= Jolson (musical) =

1995 musical about Al Jolson

Jolson is a musical with a book by Francis Essex and Rob Bettinson and a score composed of tunes by some of the all-time greatest songwriters of Tin Pan Alley.

== Premise ==
Based on the life of singer Al Jolson, one of America's most popular entertainers, it spans thirty years of his career. Out of the limelight, the plot emphasizes his personal faults as much as it does his professional successes. Other major characters include his wife Ruby Keeler and his longtime friend and agent Louis Epstein.

== Productions ==
The West End production, directed by Bettinson, opened on October 26, 1995 at the Victoria Palace Theatre, where it ran for seventeen months. The cast included Brian Conley as Jolson, Sally Ann Triplett as Keeler, John Bennett as Epstein, Julie Armstrong, Alison Carter & Helen McNee as The Rooney Sisters.

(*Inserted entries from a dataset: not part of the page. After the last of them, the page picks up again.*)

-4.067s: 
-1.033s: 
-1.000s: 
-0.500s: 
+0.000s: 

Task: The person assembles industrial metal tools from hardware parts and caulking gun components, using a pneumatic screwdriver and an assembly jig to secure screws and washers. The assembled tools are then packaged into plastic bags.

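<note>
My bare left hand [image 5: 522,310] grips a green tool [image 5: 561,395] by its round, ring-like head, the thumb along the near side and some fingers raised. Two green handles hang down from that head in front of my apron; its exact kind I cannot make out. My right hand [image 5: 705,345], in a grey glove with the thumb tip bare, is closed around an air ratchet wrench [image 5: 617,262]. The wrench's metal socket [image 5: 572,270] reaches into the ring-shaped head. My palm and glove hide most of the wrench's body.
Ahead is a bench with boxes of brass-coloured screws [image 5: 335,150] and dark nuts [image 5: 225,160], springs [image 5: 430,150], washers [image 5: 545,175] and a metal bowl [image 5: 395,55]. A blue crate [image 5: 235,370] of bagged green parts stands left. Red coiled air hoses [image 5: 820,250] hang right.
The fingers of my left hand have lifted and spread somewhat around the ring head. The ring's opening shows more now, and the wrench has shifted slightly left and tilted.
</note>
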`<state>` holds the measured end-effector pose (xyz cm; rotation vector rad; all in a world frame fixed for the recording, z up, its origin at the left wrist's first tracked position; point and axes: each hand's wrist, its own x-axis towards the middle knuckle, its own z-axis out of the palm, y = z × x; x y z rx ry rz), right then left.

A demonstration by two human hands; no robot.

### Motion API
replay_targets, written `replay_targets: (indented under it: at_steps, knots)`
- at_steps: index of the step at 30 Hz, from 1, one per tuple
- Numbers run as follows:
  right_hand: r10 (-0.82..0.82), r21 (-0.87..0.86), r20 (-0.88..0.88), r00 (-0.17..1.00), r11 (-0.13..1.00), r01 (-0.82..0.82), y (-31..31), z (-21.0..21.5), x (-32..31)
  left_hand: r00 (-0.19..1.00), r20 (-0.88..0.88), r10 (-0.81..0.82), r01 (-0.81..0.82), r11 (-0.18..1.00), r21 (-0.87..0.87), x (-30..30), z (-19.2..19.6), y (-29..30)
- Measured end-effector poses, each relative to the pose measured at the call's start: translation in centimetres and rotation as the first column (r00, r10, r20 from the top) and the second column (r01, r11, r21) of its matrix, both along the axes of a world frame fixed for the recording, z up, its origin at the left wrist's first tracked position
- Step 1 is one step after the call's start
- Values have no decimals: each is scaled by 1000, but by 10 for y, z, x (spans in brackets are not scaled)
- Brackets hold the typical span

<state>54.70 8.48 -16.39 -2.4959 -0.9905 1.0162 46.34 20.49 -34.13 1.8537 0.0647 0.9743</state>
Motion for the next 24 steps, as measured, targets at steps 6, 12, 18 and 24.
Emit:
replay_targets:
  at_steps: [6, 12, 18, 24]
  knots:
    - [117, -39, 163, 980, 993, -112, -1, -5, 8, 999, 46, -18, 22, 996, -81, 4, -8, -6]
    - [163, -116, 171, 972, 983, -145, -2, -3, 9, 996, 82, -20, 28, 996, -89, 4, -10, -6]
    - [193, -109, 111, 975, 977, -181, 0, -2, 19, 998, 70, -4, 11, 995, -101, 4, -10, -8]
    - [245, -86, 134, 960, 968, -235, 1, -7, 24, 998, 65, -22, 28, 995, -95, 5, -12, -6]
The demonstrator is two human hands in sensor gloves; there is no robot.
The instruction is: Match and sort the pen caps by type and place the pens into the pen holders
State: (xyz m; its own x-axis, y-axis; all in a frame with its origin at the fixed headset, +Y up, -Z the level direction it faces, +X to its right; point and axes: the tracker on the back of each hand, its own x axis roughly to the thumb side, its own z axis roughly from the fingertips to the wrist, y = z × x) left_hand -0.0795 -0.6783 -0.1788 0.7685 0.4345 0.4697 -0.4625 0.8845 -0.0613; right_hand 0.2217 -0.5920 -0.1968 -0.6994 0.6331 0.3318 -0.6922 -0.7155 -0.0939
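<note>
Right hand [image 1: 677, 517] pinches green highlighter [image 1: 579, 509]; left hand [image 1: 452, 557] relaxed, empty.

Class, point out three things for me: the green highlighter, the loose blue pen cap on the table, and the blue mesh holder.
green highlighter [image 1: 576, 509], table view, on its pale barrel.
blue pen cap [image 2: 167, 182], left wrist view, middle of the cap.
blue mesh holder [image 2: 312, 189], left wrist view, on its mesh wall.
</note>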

An original cast album was recorded live during the performances of February 29, March 1, and March 2, 1996 and released by First Night Records.

Jolson - The Musical was staged at the Royal Alexandra Theatre in Toronto from June through October 1997. A proposed move to Broadway never materialized. However, a national US tour did occur beginning in October 1998, with the production performing in 34 cities.

==Song list==

- "I'm Sitting on Top of the World"
- "Rock-a-Bye Your Baby with a Dixie Melody"
- "Toot, Toot, Tootsie (Goo' Bye!)"
- "There's a Rainbow 'Round My Shoulder"
- "Let Me Sing and I'm Happy"
- "For Me and My Gal"
- "You Made Me Love You (I Didn't Want to Do It)"
- "Swanee"
- "California, Here I Come"
- "Blue Skies"
- "My Mammy"
- "This is the Army, Mr. Jones"
- "I'm Just Wild About Harry"
- "I Only Have Eyes for You"
- "Waiting for the Robert E. Lee"
- "Swanee"
- "Baby Face"
- "Sonny Boy"
- "The Spaniard That Blighted My Life"
- "I'm Just Wild About Harry"
- "Around a Quarter to Nine"
- "Carolina in the Morning"
- "Give My Regards to Broadway"
- "My Mammy (Reprise)"

== Reception ==
Variety received the show negatively, calling it "dull" and criticizing it for overlooking the more controversial parts of Jolson's life and performances.

== Awards ==
- Jolson won the American Express Laurence Olivier Award for Best New Musical.
- Nom - Conley for Best Actor in a Musical.
- Nom - Bennett for Best Supporting Performance in a Musical.